◆ **EXERCISE PROMPT**
From the line that contains "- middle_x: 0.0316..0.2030" through the last line of the data, copy everything exactly and nothing else, omitting the pictures.
(STORED DATA)
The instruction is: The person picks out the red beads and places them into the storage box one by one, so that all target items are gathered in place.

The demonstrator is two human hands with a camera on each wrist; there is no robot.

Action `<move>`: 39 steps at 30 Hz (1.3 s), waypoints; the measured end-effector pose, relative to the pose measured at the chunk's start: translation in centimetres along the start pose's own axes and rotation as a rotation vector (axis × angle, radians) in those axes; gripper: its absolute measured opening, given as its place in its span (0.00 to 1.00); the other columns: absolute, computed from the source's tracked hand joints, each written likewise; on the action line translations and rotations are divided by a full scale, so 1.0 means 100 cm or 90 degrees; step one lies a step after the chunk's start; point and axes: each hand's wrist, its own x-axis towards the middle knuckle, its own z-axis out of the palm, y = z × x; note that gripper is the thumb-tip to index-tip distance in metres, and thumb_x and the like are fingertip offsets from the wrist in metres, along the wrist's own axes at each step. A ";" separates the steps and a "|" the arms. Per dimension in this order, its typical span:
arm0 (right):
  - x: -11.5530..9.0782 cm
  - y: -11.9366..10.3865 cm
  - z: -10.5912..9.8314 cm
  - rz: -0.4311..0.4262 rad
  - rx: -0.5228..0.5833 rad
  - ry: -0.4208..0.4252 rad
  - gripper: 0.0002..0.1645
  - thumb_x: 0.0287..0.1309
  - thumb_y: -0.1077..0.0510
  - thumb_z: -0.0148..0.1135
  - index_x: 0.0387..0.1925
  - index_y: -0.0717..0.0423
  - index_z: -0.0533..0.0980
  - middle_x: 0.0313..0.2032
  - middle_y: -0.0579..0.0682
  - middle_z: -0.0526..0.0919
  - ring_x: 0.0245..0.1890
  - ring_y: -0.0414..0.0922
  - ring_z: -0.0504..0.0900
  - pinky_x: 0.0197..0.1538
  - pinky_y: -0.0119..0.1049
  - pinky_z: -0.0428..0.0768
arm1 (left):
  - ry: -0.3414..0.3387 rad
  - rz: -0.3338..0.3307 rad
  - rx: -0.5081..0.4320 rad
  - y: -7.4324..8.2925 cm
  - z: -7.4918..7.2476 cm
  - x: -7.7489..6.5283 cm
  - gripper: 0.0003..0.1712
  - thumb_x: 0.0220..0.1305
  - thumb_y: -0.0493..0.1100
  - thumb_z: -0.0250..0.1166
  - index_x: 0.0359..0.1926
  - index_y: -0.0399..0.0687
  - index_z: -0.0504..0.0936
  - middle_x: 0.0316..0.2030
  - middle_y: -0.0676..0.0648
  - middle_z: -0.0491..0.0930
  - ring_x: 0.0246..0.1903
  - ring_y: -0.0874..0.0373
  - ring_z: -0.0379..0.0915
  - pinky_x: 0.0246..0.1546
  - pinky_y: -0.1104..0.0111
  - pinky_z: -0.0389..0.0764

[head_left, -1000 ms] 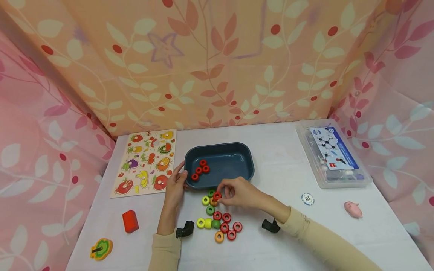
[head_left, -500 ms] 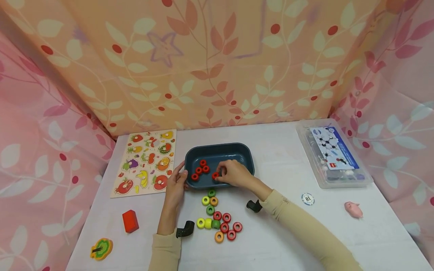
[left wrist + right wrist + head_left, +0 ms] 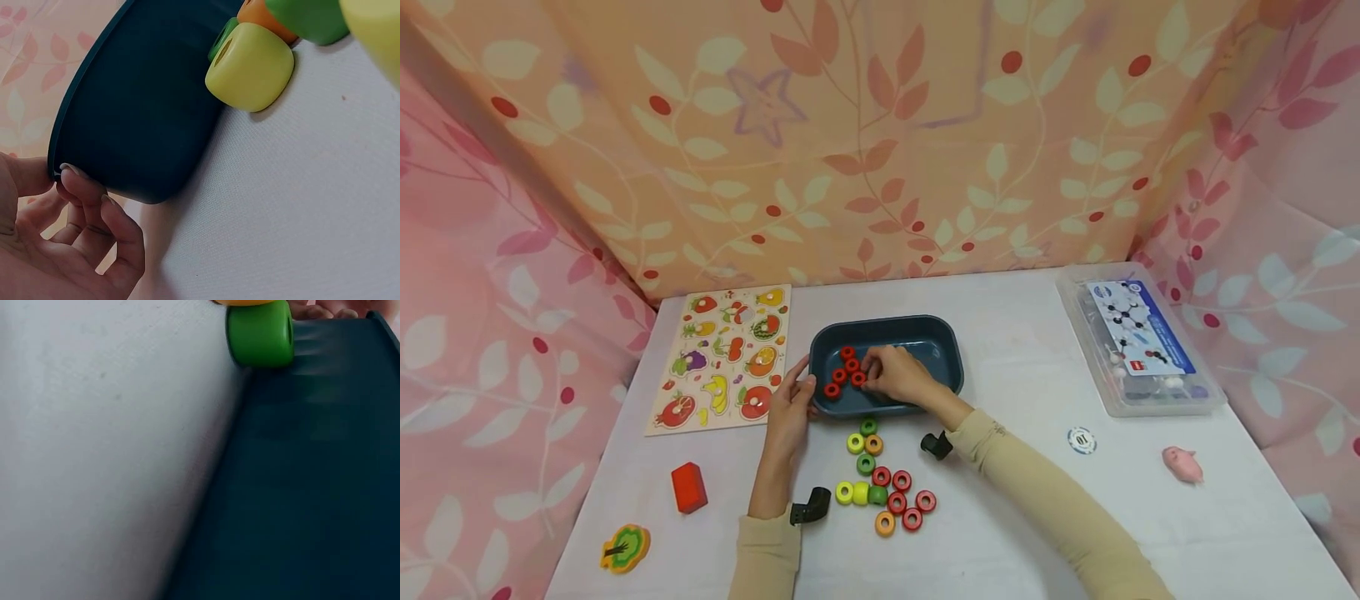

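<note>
A: ok so what's the left hand (image 3: 788, 407) up to, just parked?

B: nah, it's pinching the rim of the dark blue tray (image 3: 934, 354), which sits just ahead of it and to its right. my guess is that stops the tray sliding around while the other hand's inside.

A: and the right hand (image 3: 901, 375)?

B: down in the tray, fingertips pinching a red bead (image 3: 858, 380) as far as I can make out. its wrist cam misses the fingers tho. probably kept low so the bead doesn't bounce. four more red beads (image 3: 832, 390) are bunched just left of those fingertips.

A: loose ones?

B: mixed beads (image 3: 861, 494) on the desk (image 3: 955, 558), between the forearms, so an easy reach I reckon. a green bead (image 3: 261, 334) is nearest the right hand, by the tray wall; can't tell if they touch.
</note>
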 end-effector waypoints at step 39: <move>-0.100 -0.014 0.010 -0.189 -0.084 -0.230 0.13 0.52 0.52 0.76 0.41 0.40 0.86 0.38 0.33 0.81 0.38 0.33 0.75 0.41 0.26 0.73 | 0.010 0.041 -0.006 -0.004 0.000 0.001 0.25 0.75 0.49 0.57 0.71 0.63 0.71 0.42 0.39 0.74 0.28 0.56 0.71 0.31 0.68 0.78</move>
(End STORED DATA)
◆ **SOLUTION**
  - middle_x: 0.0316..0.2030
  - middle_y: -0.0676..0.0648
  - middle_z: -0.0491..0.0930
  - ring_x: 0.0246..0.1903
  - ring_y: -0.0874..0.0373
  - ring_z: -0.0379..0.0915
  - pinky_x: 0.0246..0.1546
  - pinky_y: -0.1104..0.0111
  - pinky_z: -0.0389..0.0764

[head_left, -1000 ms] 
[head_left, -500 ms] 
[left wrist + right wrist + head_left, +0 ms] 

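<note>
A: ok so what's the left hand (image 3: 788, 407) up to, just parked?

B: nah, it's pinching the rim of the dark blue tray (image 3: 934, 354), which sits just ahead of it and to its right. my guess is that stops the tray sliding around while the other hand's inside.

A: and the right hand (image 3: 901, 375)?

B: down in the tray, fingertips pinching a red bead (image 3: 858, 380) as far as I can make out. its wrist cam misses the fingers tho. probably kept low so the bead doesn't bounce. four more red beads (image 3: 832, 390) are bunched just left of those fingertips.

A: loose ones?

B: mixed beads (image 3: 861, 494) on the desk (image 3: 955, 558), between the forearms, so an easy reach I reckon. a green bead (image 3: 261, 334) is nearest the right hand, by the tray wall; can't tell if they touch.
</note>
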 end-effector waypoints at step 39: <move>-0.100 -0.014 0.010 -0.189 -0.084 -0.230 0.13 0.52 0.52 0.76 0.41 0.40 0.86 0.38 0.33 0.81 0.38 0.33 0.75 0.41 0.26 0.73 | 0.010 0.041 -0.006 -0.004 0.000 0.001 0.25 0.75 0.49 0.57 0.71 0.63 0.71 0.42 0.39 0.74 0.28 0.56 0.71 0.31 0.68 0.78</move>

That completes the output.